Les pratiques managériales, qui s’appuient sur les valeurs de l’entreprise, sont la pierre angulaire de la responsabilisation, de l’autonomie, de la création d’espace de dialogue professionnel et de la reconnaissance en réponse à la quête de sens de plus en plus exprimée par les travailleurs. Le manager de proximité favorise les échanges et la collaboration et, à ce titre, est le principal acteur des liens humains et de l’esprit dans lesquels se développe la dynamique d’équipe.

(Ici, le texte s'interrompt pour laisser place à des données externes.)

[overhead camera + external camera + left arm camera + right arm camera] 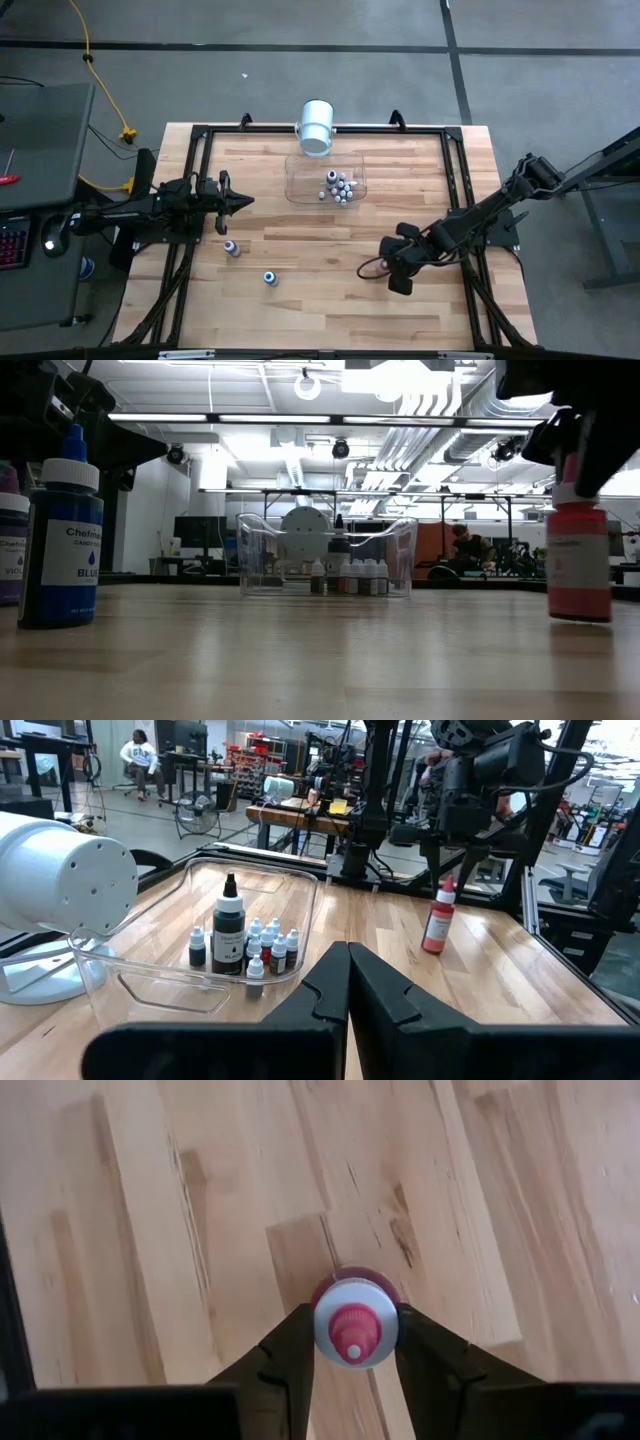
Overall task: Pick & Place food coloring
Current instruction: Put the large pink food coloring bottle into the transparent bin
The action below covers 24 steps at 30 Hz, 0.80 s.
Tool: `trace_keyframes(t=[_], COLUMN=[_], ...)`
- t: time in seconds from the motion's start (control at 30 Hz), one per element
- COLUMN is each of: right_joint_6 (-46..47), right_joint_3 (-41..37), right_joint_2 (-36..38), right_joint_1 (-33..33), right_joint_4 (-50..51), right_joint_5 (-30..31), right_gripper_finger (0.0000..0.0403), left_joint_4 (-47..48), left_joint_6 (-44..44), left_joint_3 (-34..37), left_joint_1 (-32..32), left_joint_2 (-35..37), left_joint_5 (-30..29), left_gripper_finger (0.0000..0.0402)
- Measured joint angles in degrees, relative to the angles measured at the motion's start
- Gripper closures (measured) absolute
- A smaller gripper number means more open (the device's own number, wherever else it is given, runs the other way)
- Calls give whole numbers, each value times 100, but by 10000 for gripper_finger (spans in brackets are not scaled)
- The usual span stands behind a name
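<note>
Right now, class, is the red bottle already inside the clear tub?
No. In the low view the red bottle stands on the bare table under the right gripper, well apart from the clear tub holding the small bottles.

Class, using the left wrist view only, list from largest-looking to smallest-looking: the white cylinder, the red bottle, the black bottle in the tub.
1. White cylinder, though it sits nearest the camera.
2 and 3. Black bottle and red bottle look about alike; the red one stands farther off, so no ranking.

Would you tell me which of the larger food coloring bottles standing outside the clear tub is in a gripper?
The pink bottle: the right gripper is shut on its cap. The blue bottle and purple bottle stand free.
</note>
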<state>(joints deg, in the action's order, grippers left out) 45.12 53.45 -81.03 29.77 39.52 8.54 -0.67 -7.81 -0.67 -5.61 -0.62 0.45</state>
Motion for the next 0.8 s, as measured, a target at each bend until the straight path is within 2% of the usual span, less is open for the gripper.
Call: trace_keyframes(t=[0.47,0.8], right_joint_6=[114,-487], right_joint_3=[34,1045], right_joint_2=[-2,-4], right_joint_1=[-627,-1301], right_joint_4=[-825,-69], right_joint_5=[4,362], right_gripper_finger=[294,294], left_joint_4=[0,0], left_joint_6=[1,2], left_joint_3=[0,0], left_joint_1=[0,-2], left_joint_2=[0,2], left_joint_5=[0,0], left_gripper_finger=[401,401])
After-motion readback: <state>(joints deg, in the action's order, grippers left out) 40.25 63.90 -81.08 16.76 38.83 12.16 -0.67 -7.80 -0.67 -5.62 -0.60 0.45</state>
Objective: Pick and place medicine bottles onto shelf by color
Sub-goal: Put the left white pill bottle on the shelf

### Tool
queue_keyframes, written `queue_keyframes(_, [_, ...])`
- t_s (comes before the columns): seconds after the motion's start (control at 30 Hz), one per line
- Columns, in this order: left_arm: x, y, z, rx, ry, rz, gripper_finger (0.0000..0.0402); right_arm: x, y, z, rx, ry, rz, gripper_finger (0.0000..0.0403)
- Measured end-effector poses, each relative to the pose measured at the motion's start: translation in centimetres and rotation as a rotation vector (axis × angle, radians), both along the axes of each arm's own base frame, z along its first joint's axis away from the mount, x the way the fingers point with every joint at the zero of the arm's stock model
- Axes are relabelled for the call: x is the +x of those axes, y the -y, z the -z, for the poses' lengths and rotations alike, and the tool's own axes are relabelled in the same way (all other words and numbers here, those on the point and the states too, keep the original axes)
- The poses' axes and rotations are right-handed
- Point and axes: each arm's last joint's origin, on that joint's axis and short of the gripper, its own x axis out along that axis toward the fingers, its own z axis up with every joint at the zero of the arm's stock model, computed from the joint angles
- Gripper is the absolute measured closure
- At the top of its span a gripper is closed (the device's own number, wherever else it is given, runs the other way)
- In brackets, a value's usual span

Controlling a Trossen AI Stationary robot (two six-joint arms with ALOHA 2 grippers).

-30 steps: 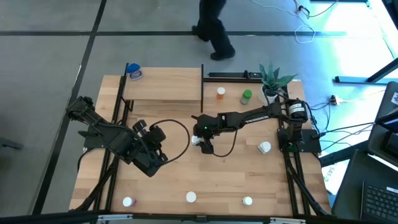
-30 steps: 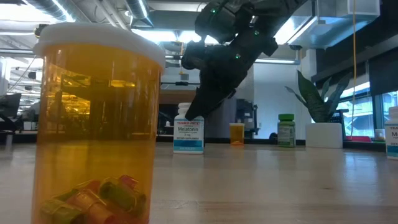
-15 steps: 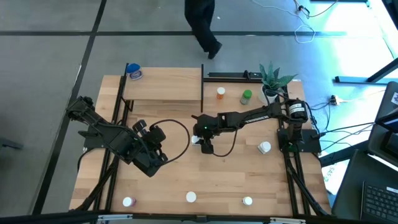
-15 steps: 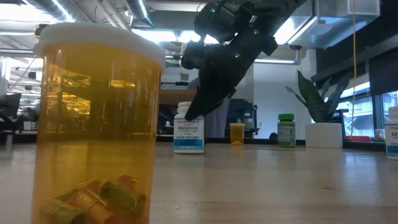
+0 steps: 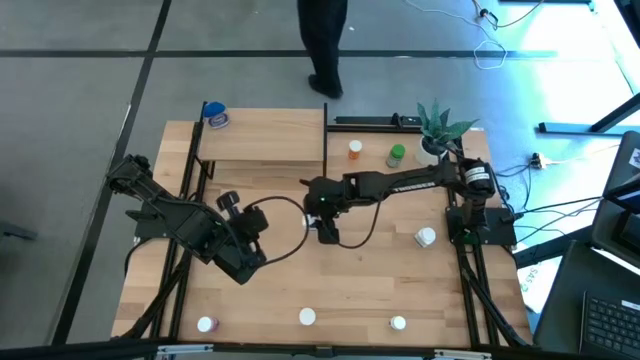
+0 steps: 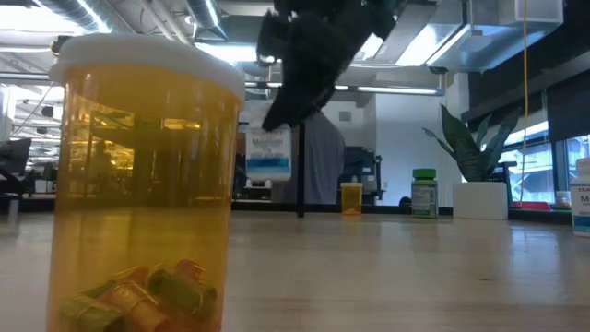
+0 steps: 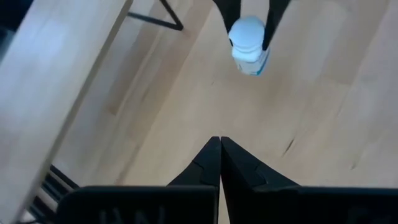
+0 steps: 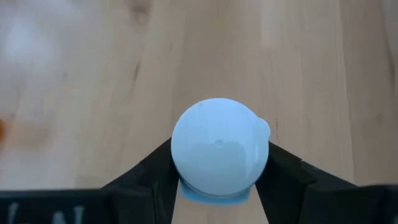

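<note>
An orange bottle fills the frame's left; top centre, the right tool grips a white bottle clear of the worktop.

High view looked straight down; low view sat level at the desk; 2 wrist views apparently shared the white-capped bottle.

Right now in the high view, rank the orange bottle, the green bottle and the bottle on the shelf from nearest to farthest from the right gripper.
From the right gripper, shut on a white bottle:
1. Orange bottle, beside the shelf's right end.
2. Green bottle, right of it, by the plant.
3. Blue-and-white bottle, on the shelf's far left corner.
</note>
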Motion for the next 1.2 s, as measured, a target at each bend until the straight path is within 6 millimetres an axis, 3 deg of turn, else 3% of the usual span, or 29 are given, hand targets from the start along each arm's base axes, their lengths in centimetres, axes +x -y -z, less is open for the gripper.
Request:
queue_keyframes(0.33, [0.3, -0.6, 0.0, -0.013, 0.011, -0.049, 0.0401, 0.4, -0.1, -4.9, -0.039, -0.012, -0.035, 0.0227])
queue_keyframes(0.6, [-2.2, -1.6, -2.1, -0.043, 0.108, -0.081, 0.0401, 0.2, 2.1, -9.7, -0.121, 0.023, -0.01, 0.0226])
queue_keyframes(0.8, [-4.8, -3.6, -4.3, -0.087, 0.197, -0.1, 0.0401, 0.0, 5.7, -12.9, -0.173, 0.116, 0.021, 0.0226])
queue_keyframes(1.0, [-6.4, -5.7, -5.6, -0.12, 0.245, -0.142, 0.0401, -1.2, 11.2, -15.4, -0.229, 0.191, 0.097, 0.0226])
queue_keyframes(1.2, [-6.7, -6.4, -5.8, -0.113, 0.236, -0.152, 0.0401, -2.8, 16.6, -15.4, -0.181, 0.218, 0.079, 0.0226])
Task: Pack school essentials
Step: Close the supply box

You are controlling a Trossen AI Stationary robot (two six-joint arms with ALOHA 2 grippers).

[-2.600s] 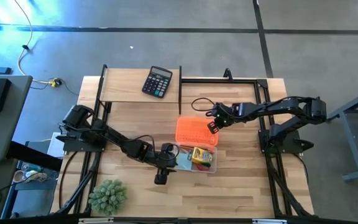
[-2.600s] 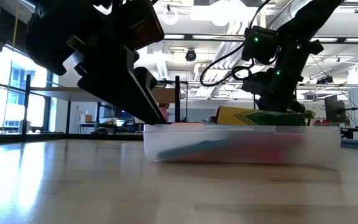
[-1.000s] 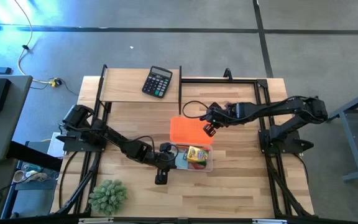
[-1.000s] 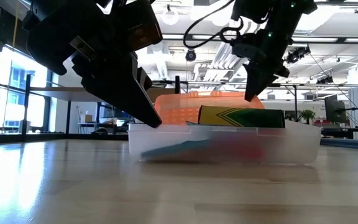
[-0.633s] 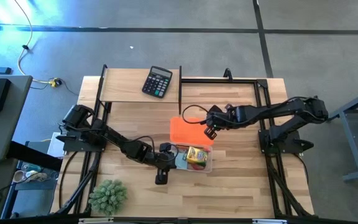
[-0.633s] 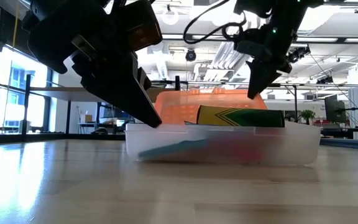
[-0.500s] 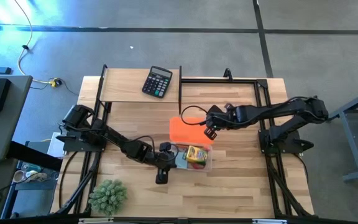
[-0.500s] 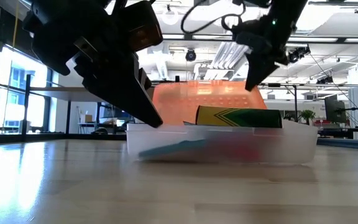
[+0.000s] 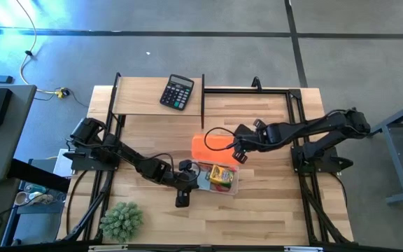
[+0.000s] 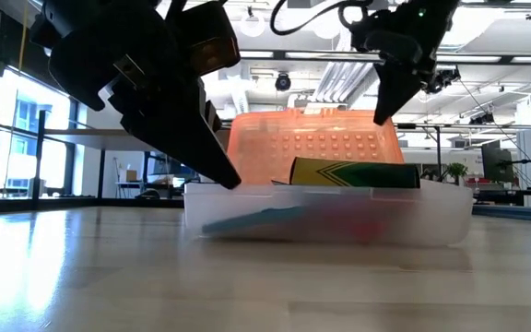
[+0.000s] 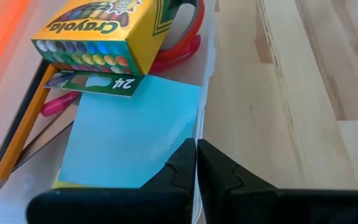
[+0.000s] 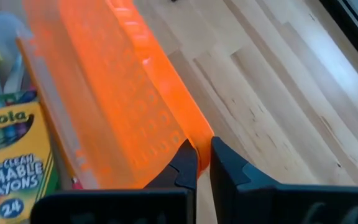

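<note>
Crayon box (image 11: 98, 34) green-yellow on blue notepad (image 11: 129, 134), right fingers (image 12: 197, 163) pinching tilted orange lid (image 12: 135, 106), left fingers (image 11: 196, 163) clamping bin wall (image 11: 205, 93)

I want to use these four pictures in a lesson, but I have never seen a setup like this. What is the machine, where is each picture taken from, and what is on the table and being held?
Two dark robot arms work at a wooden table. One picture looks straight down, one looks level across the tabletop, and two come from cameras on the wrists. The left gripper pinches the wall of a clear plastic box. Inside lie a crayon box, a light-blue notepad, pencils, a pink pen and red-handled scissors. The right gripper grips the edge of the box's orange lid, which stands tilted up. A calculator and a spiky green plant sit apart.
</note>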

Il est l’animateur des temps d’échanges à fréquence régulière qu’ils soient collectifs comme la réunion d’équipe, les tiers, ou qu’ils soient individuels comme les « face à face », les entretiens d’évaluation de la performance…, tout en étant le promoteur d’un dialogue constructif et reconnaissant jusqu’à pouvoir réguler les situations conflictuelles. Pour ce faire, il cherche à développer l’écoute des points de vue différents et à une posture ouverte en conformité à notre politique d’inclusion et de diversité.
L’ensemble des parties réitèrent l’importance de ces rituels de communication animés par le manager et qui permettent la diffusion de l’information utile à une équipe et à apprendre à traiter des situations collectives au travers des discussions appelées « talk » comme les dialogues sécurité ou éthiques. Aussi, l’entreprise s’engage à adapter les dispositifs d’accompagnement des managers pour renforcer, dans les années à venir, les pratiques managériales bienveillantes et exigeantes.
Exemples de questions pouvant être présentes dans l’enquête QVCT
Mon manager m'écoute si je suis en désaccord avec les objectifs.
Notre équipe est animée par mon manager direct de façon efficace.
Mon supérieur prête attention à ce que je dis.
Vu tous mes efforts, je reçois l’estime que je mérite.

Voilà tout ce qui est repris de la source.